Friday, January 29

Artificial Intelligence (AI) in healthcare industry - What to look for in 2021 and 2022 ?

Overview of AI in Healthcare 


Chart : https://www.statista.com

Artificial Intelligence and Machine Learning systems proved that machines are better and faster than humans analyzing big data. Today, organizations have large datasets of patient data and insights about diseases through techniques like Genome Wide Association Studies (GWAS). Using AI, healthcare providers can analyze and interpret the available patient data more precisely for early diagnosis and better treatment. Today, it is possible to say whether a person has the chance to get cancer from a selfie using computer vision and machine learning to detect increased bilirubin levels in a person’s sclera, the white part of the eye. 

Why AI in Healthcare?

  1. Better patient care: AI can provide better patient care by detecting diseases earlier and offering more efficient treatment methods. According to Frost & Sullivan’s research, AI has the potential to improve healthcare outcomes by 30 – 40%.
  2. Data-driven decision-making: With machine learning algorithms, AI can document and offer more insights about a patient’s status and help doctors make better data-driven decisions by providing a better picture.
  3. Time & cost saving for administrative tasks: AI can handle administrative tasks like patient registration, patient data entry, and doctor scheduling for appointment requests.

AI Healthcare Market

In 2016 AI healthcare market was estimated to be around $0.66 B 

In 2021 AI market was expected to grow by 10 times to $6.7 billion. 

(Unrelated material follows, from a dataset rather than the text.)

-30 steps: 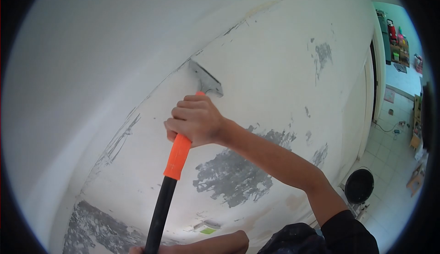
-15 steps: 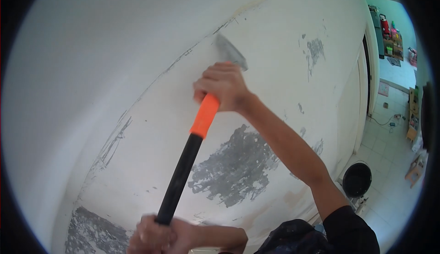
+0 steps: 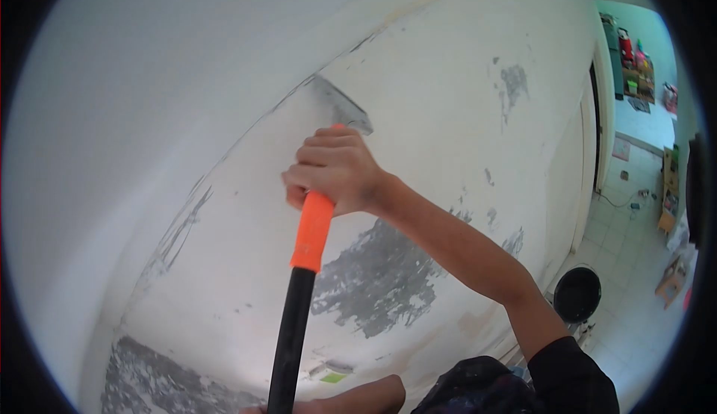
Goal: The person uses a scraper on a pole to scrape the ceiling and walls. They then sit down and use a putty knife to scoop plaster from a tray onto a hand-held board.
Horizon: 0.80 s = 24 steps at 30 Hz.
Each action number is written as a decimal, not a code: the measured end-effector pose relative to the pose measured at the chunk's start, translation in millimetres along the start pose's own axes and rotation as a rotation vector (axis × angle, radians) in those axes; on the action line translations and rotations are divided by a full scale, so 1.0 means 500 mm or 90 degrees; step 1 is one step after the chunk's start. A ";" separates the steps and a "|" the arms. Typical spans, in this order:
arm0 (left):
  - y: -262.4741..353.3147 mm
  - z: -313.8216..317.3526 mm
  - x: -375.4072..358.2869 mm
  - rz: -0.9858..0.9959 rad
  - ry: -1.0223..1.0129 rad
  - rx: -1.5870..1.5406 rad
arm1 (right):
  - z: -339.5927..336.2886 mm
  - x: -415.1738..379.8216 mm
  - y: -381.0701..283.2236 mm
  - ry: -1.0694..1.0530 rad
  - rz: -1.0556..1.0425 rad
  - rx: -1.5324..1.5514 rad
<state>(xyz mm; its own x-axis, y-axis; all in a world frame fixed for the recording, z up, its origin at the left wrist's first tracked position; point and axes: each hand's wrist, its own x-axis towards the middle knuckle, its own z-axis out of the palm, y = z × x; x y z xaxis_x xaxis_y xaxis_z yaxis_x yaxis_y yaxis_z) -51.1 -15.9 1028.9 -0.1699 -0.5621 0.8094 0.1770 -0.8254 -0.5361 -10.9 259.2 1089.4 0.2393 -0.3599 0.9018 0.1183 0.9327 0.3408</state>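
My right hand (image 3: 332,167) is closed around the orange grip of a long-handled scraper (image 3: 311,231), just below its blade. The wide metal blade (image 3: 342,104) lies against the white wall (image 3: 441,138), its upper corner at the cracked diagonal seam. Below the orange part runs the black handle (image 3: 290,332), down to the bottom edge. There my left hand (image 3: 252,410) is wrapped around the handle, mostly cut off by the frame. A large grey patch of bared wall (image 3: 377,279) shows behind my right forearm.
Another grey scraped patch (image 3: 157,380) is at lower left, and a small one (image 3: 513,82) at upper right. A black bucket (image 3: 577,294) stands on the tiled floor (image 3: 624,265). A wooden stool (image 3: 671,277) and a doorway (image 3: 597,123) are on the right.
The scraper has moved down and left along the seam with both hands on it. My left hand has dropped almost out of the frame.
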 end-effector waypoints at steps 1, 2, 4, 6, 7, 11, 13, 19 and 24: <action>0.008 -0.011 0.002 -0.015 -0.017 0.040 | 0.006 -0.005 -0.012 -0.003 -0.004 0.013; 0.010 -0.015 0.014 -0.031 -0.024 0.012 | 0.009 -0.010 -0.022 -0.011 0.014 0.008; 0.004 -0.010 0.021 -0.001 0.019 -0.045 | 0.023 -0.009 -0.036 -0.002 0.006 0.005; -0.014 -0.007 0.022 0.023 0.058 -0.103 | 0.029 -0.005 -0.022 -0.004 -0.021 -0.010; -0.029 -0.010 0.015 0.006 0.085 -0.081 | 0.031 -0.002 -0.015 -0.009 -0.040 -0.022; -0.040 -0.023 0.017 -0.049 0.130 -0.027 | 0.017 -0.002 0.004 -0.037 0.005 -0.052; -0.021 -0.021 0.030 -0.071 0.118 -0.014 | 0.022 -0.006 -0.017 -0.024 0.011 -0.068; -0.045 -0.013 0.018 -0.074 0.164 0.006 | 0.000 -0.004 0.010 -0.010 -0.018 -0.054; -0.050 -0.006 0.029 -0.082 0.039 -0.063 | -0.012 -0.001 0.022 -0.010 0.018 -0.087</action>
<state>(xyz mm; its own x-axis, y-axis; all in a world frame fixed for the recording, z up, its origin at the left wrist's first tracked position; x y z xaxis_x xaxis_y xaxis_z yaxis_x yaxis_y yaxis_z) -61.2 -3.6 1053.2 -0.2439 -0.4511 0.8585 0.0547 -0.8902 -0.4523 -4.0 269.4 1091.0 0.2288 -0.3327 0.9149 0.2419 0.9297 0.2776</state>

In 2019 estimate is 41.7% compound annual growth rate to $1.3 billion 

In 2025 the AI healthcare market is projected to be $13 billion

Over the last 4 years there has been a horizontal expansion in areas of implementation in healthcare. Companies like Cerner Corporation, IBM, McKesson Corporation ,GE Healthcare, Telstra Health, HotDocs, Health Engine are leading the healthcare revolution across the world.

So what are the areas where AI is  revolutionizing healthcare industry? Here is my list of top 18 areas of focus for AI Healthcare across the world in 2021-2022

1- Assisted or automated diagnosis & prescription: Chatbots can help patients self diagnose or assist doctors in diagnosis. 

2- Prescription auditing: AI audit systems can help minimize prescription errors.

3- Pregnancy Management: Monitor mother and fetus to reduce mother’s worries and enable early diagnosis

4- Real-time prioritization and triage: Prescriptive analytics on patient data to enable accurate real-time case prioritization and triage.  

5- Personalized medications and care: Analyze patient data to find the most effective and personalized treatment  and helps reducing cost and increasing effectiveness of care. 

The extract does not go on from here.